MyLanPangzi · 2021-04-14T05:38:54Z

update the question description. i'm using org.apache.hudi.hadoop.realtime.HoodieParquetRealtimeInputFormat agg query mor table when error occur.

qianjiangbing · 2021-04-14T09:18:24Z

I use hive2.3.8 to test, it's ok!

n3nash · 2021-04-26T07:07:51Z

@qianjiangbing Thanks for confirming.

@MyLanPangzi I just noticed that you were using Hive version : 1.1 cdh 5.6.12. This is a very old version of Hive. The latest Hudi builds only work with Hive 2.x+ versions. Are you able to migrate to a higher version of Hive ?

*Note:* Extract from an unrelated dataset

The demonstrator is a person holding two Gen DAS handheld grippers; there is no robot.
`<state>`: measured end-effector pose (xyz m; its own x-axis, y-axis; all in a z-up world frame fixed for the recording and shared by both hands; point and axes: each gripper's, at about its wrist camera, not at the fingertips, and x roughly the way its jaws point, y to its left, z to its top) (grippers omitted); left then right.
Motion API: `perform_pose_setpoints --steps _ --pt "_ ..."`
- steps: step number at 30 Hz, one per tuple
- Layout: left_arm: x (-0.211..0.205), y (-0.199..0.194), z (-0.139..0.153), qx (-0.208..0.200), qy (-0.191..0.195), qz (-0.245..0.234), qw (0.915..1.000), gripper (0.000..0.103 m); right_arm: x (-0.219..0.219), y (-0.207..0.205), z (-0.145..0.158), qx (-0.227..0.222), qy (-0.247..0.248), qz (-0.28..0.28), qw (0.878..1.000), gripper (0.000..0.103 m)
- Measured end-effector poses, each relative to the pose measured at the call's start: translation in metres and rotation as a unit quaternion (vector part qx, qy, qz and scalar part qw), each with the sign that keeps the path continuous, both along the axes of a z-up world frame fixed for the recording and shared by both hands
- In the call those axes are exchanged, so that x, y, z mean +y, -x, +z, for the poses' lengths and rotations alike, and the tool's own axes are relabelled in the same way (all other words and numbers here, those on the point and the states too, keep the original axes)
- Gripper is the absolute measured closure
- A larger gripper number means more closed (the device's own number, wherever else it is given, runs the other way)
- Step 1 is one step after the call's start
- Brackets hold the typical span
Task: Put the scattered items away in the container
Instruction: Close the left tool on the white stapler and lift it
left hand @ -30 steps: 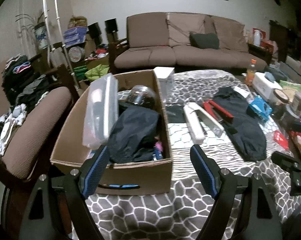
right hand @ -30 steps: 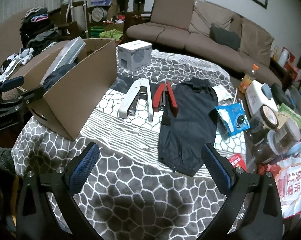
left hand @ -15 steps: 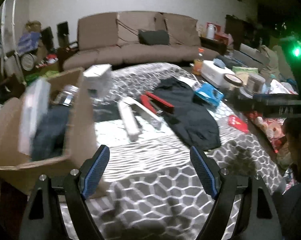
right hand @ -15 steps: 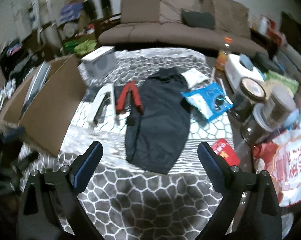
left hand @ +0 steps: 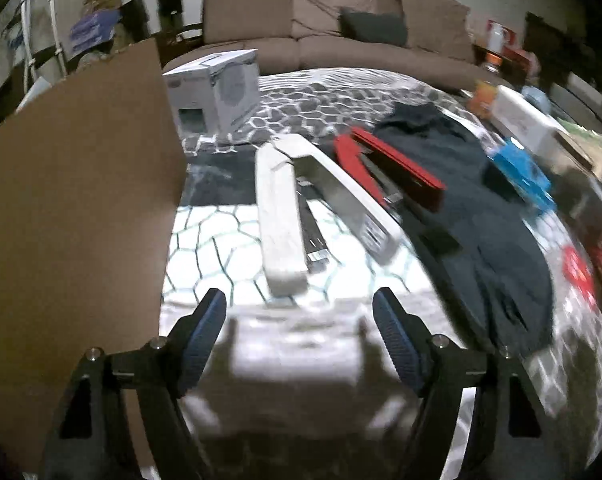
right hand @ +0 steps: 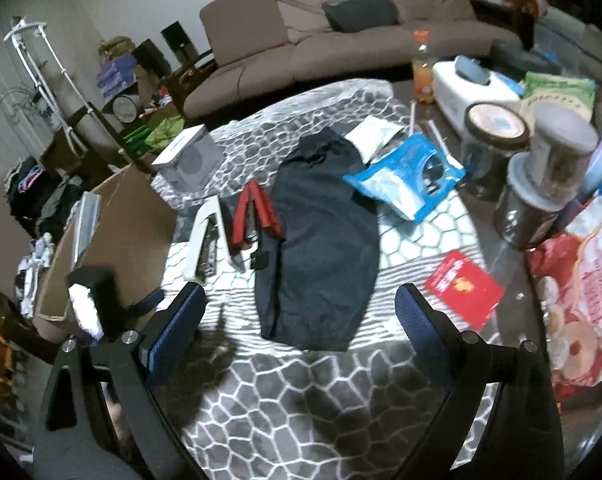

MyLanPangzi · 2021-04-27T08:58:47Z

@qianjiangbing Thanks for confirming.

@MyLanPangzi I just noticed that you were using Hive version : 1.1 cdh 5.6.12. This is a very old version of Hive. The latest Hudi builds only work with Hive 2.x+ versions. Are you able to migrate to a higher version of Hive ?

Sorry, I can't upgrade the cluster version. so the only option is using org.apache.hudi.hadoop.HoodieParquetInputFormat for mor table in my cluster.
Can i close the issue if you haven't any fix?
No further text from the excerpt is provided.